# TRY IT:
Write the listing below out again in full, dropping its pictures.

# SUPPLIED DATA:
==================================================
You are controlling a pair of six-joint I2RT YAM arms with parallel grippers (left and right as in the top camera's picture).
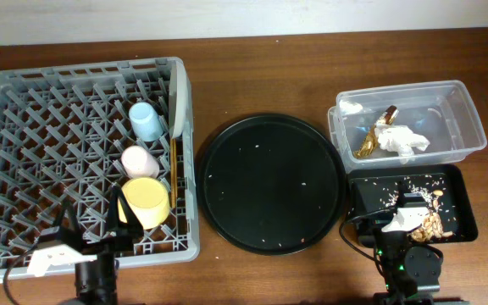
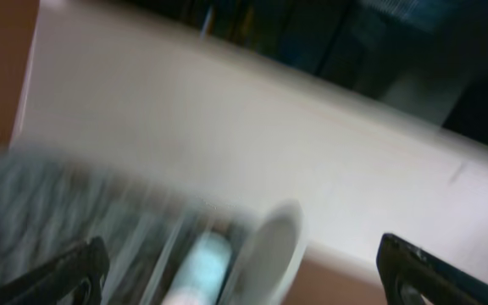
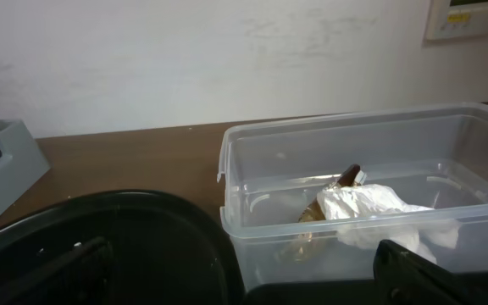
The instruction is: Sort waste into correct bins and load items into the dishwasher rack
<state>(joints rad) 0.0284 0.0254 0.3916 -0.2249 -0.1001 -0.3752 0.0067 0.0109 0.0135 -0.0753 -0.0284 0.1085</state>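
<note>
The grey dishwasher rack (image 1: 24,127) holds the blue cup (image 1: 146,121), pink cup (image 1: 139,161), yellow bowl (image 1: 145,202), the grey-green plate (image 1: 179,97) standing on edge, and thin wooden chopsticks (image 1: 173,169). The clear tub (image 1: 460,106) holds the white napkin (image 1: 401,140) and gold foil wrapper (image 1: 369,142). The black tray (image 1: 371,193) holds beige food scraps (image 1: 435,224). My left gripper (image 2: 244,271) is open and empty over the rack's near edge; its view is blurred and shows the blue cup (image 2: 202,263) and plate (image 2: 265,250). My right gripper (image 3: 240,275) is open and empty, facing the tub (image 3: 261,182).
The large round black tray (image 1: 269,182) lies between the rack and the bins, with a few crumbs on it. It also shows in the right wrist view (image 3: 125,241), touching the tub's left side. A white wall stands behind the table.
</note>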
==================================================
# THE ANSWER:
You are controlling a pair of six-joint I2RT YAM arms with parallel grippers (left and right as in the top camera's picture).
The instruction is: Sort waste into correct bins and load items into the dishwasher rack
<state>(joints rad) 0.0284 0.0254 0.3916 -0.2249 -0.1001 -0.3752 0.0067 0.0109 0.0135 -0.0753 -0.0284 0.1085</state>
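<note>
The grey dishwasher rack (image 1: 24,127) holds the blue cup (image 1: 146,121), pink cup (image 1: 139,161), yellow bowl (image 1: 145,202), the grey-green plate (image 1: 179,97) standing on edge, and thin wooden chopsticks (image 1: 173,169). The clear tub (image 1: 460,106) holds the white napkin (image 1: 401,140) and gold foil wrapper (image 1: 369,142). The black tray (image 1: 371,193) holds beige food scraps (image 1: 435,224). My left gripper (image 2: 244,271) is open and empty over the rack's near edge; its view is blurred and shows the blue cup (image 2: 202,263) and plate (image 2: 265,250). My right gripper (image 3: 240,275) is open and empty, facing the tub (image 3: 261,182).
The large round black tray (image 1: 269,182) lies between the rack and the bins, with a few crumbs on it. It also shows in the right wrist view (image 3: 125,241), touching the tub's left side. A white wall stands behind the table.
</note>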

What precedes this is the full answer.